# REQUIREMENT:
When you reach the line containing "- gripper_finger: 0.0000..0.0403" in the entries below, start writing out each line exactly, and stop after the line containing "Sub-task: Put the".

Extracted records:
•••

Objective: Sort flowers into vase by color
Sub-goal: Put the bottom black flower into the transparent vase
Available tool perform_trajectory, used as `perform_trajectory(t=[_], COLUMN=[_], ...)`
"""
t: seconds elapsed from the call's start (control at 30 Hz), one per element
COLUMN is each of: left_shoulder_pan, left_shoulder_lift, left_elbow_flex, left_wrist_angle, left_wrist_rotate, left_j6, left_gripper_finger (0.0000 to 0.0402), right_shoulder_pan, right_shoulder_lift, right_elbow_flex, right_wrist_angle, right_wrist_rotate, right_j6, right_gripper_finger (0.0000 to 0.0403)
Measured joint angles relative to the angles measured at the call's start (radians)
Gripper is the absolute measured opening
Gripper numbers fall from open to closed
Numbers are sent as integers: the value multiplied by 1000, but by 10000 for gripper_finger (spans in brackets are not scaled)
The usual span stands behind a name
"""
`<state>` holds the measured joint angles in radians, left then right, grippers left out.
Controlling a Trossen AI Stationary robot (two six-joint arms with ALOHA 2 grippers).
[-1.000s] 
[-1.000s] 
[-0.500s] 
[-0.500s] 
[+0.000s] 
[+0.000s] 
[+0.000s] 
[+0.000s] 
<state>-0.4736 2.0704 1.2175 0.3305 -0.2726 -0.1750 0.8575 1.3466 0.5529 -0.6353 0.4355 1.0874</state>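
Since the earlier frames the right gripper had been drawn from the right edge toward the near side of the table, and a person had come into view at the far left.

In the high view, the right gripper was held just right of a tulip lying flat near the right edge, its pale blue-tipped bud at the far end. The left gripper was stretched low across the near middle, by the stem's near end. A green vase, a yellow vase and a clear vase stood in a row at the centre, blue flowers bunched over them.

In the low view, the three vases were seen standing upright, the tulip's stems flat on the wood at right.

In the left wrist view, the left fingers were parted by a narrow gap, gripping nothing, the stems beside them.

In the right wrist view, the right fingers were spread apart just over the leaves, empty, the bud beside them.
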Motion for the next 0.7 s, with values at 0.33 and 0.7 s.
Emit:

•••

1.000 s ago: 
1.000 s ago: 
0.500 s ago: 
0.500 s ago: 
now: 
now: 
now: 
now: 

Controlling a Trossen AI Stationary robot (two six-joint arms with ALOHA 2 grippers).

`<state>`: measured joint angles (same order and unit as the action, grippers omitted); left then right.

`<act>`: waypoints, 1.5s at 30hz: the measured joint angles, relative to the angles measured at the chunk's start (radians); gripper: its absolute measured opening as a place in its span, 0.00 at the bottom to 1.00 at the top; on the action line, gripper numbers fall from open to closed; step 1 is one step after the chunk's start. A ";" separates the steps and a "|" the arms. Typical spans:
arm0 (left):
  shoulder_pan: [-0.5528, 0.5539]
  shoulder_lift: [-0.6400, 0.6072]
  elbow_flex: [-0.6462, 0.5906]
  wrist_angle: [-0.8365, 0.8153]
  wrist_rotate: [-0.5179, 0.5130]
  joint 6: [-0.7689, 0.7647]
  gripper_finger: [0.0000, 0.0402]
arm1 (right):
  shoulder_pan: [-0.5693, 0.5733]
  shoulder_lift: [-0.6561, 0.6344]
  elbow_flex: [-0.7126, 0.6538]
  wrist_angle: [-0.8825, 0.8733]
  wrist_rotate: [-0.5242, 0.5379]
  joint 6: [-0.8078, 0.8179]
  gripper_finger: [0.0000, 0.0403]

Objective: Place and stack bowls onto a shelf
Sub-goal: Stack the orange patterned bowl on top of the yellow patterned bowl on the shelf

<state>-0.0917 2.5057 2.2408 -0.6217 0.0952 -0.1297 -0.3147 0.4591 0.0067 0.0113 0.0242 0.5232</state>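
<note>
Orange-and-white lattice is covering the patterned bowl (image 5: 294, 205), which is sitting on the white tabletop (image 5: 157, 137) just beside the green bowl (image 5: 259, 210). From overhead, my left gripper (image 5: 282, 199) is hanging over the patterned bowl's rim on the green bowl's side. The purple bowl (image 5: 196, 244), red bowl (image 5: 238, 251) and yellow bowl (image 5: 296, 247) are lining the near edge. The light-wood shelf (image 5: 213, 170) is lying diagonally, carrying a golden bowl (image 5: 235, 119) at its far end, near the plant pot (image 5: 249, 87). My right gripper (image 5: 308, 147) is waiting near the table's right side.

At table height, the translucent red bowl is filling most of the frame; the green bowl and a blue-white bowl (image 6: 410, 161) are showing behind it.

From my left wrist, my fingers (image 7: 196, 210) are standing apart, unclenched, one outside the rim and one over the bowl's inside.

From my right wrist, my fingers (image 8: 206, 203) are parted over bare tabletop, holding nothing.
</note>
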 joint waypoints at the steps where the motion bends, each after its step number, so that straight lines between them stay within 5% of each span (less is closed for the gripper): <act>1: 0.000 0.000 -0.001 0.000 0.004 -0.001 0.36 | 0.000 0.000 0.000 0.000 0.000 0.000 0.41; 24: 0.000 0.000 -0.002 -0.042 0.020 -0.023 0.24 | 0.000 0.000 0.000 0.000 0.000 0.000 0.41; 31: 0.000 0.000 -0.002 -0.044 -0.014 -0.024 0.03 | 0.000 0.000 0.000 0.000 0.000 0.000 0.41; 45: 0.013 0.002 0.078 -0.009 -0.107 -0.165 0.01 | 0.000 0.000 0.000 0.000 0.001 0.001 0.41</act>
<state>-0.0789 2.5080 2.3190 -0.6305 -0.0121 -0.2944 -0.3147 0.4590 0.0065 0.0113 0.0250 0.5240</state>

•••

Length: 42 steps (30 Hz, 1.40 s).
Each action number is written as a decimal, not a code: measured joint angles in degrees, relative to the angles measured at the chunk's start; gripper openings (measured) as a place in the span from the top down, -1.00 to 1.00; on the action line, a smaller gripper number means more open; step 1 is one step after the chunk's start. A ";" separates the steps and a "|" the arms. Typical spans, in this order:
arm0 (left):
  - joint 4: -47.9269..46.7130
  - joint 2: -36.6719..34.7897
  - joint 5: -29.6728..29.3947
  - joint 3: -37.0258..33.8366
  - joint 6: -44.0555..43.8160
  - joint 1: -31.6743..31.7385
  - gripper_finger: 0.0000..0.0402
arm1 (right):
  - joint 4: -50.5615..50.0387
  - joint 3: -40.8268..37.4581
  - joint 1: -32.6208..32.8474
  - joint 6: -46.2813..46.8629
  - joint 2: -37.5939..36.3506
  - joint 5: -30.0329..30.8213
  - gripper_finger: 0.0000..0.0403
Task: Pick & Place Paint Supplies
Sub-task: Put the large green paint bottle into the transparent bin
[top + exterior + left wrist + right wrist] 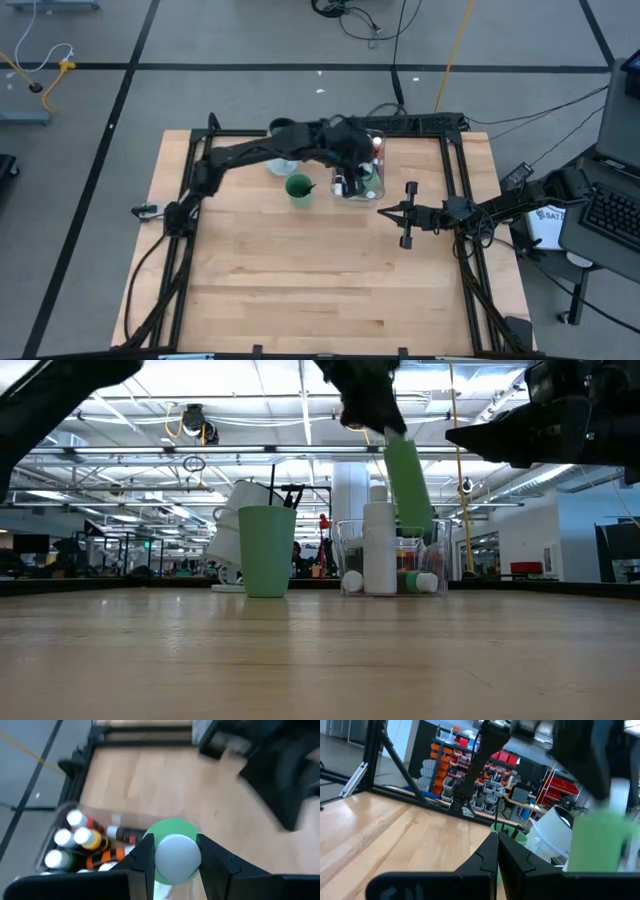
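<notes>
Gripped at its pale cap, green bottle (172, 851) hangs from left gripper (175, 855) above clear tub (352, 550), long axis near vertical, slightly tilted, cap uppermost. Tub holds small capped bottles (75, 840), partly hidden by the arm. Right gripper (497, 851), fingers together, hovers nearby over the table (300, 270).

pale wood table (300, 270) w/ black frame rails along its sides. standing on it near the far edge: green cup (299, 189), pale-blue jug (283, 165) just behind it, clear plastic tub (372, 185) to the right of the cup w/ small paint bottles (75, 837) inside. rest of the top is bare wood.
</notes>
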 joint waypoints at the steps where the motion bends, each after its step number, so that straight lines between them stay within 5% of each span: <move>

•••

# OUTPUT FOR THIS EXERCISE:
  - gripper_finger: 0.0000..0.0403
Task: Pick & Place Paint Supplies
Sub-task: Put the large green paint bottle into the transparent bin

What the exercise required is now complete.